What needs to be done: For the data below, say how many lines contain "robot". Only the number should be given.

-------- Available data

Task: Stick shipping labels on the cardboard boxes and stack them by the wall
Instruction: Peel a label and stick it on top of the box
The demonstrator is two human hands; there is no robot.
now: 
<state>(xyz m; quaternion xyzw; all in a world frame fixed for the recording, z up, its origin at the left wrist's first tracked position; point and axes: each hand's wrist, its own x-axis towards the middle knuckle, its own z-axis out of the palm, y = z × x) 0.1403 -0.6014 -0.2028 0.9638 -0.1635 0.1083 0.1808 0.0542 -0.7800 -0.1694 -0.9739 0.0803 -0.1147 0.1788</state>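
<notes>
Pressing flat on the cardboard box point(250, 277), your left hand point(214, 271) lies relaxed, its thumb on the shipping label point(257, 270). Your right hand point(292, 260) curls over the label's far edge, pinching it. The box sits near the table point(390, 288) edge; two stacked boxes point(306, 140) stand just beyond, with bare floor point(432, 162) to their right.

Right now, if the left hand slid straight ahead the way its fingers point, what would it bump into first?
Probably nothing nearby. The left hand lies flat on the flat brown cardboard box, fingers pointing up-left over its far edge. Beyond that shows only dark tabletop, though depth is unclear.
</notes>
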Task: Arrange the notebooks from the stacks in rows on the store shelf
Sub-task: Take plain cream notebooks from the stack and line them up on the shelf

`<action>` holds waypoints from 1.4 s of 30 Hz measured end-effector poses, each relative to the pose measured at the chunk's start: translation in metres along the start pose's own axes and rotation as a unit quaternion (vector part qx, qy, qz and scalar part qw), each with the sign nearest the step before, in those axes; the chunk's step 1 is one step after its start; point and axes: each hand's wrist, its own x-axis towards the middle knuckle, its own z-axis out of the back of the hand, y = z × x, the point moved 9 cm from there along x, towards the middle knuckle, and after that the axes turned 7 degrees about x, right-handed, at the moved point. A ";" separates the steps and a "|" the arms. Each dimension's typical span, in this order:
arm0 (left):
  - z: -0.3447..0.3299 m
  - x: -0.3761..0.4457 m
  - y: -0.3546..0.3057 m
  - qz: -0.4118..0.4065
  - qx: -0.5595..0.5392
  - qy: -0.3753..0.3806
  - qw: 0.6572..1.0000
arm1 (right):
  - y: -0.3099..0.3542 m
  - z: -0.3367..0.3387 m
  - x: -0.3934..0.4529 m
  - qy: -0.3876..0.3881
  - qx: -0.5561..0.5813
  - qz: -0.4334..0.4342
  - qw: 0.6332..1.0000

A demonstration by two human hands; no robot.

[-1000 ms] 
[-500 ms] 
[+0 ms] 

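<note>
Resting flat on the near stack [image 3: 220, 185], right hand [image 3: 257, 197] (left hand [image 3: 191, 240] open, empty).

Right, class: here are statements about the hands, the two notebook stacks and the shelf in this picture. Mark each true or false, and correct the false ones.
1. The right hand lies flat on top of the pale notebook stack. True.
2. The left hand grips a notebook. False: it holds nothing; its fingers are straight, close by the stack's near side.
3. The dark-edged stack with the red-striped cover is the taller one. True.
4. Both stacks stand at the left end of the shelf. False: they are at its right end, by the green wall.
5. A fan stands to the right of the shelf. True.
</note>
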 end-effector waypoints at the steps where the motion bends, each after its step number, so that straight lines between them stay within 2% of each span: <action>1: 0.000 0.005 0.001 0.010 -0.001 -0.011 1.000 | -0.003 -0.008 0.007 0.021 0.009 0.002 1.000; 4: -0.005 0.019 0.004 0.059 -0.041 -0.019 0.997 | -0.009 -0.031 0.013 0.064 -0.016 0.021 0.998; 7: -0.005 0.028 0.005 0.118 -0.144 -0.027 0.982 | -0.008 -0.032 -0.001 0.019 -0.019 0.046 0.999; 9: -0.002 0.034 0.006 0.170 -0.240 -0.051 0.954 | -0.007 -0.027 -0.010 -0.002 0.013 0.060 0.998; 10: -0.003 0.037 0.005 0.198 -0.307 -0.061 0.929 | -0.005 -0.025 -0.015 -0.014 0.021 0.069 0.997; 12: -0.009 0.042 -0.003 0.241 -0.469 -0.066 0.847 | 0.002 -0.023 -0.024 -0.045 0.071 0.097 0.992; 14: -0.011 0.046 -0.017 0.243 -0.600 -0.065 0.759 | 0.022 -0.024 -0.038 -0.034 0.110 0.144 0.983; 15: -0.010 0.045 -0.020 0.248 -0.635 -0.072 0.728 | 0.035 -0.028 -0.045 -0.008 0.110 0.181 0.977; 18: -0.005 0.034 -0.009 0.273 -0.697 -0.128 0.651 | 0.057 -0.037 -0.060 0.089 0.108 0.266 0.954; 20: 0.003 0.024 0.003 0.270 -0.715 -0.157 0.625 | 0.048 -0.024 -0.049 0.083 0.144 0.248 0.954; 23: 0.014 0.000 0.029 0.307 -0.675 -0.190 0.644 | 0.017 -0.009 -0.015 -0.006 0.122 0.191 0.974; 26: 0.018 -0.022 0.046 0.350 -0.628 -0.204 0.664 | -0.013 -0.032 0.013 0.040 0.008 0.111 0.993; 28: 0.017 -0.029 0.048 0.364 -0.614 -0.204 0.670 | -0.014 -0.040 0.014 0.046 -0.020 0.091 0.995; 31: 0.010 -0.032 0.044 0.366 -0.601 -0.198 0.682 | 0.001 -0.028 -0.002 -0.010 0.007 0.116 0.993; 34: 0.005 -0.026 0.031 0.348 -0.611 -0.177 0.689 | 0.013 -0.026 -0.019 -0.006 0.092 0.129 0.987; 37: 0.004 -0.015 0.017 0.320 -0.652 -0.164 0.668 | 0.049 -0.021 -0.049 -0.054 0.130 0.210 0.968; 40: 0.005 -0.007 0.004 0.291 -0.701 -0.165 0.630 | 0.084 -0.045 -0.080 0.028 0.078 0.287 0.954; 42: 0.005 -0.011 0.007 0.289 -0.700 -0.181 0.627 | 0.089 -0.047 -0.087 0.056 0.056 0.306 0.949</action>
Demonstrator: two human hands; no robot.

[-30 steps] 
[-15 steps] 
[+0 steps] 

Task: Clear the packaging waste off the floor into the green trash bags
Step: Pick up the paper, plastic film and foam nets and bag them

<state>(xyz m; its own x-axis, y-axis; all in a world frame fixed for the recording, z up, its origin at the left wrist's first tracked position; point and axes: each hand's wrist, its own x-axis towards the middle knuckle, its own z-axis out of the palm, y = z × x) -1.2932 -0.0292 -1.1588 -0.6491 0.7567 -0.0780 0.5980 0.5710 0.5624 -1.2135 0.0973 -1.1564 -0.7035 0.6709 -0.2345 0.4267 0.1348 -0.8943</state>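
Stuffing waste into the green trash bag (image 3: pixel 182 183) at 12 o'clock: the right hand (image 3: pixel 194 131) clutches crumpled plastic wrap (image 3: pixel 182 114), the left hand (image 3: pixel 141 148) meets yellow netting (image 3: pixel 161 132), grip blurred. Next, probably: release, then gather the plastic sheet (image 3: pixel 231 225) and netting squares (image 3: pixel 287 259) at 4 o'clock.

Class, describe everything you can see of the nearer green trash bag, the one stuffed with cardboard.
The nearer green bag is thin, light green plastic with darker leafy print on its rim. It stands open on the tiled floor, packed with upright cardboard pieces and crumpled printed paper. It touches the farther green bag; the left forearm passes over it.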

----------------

Output of the task: 3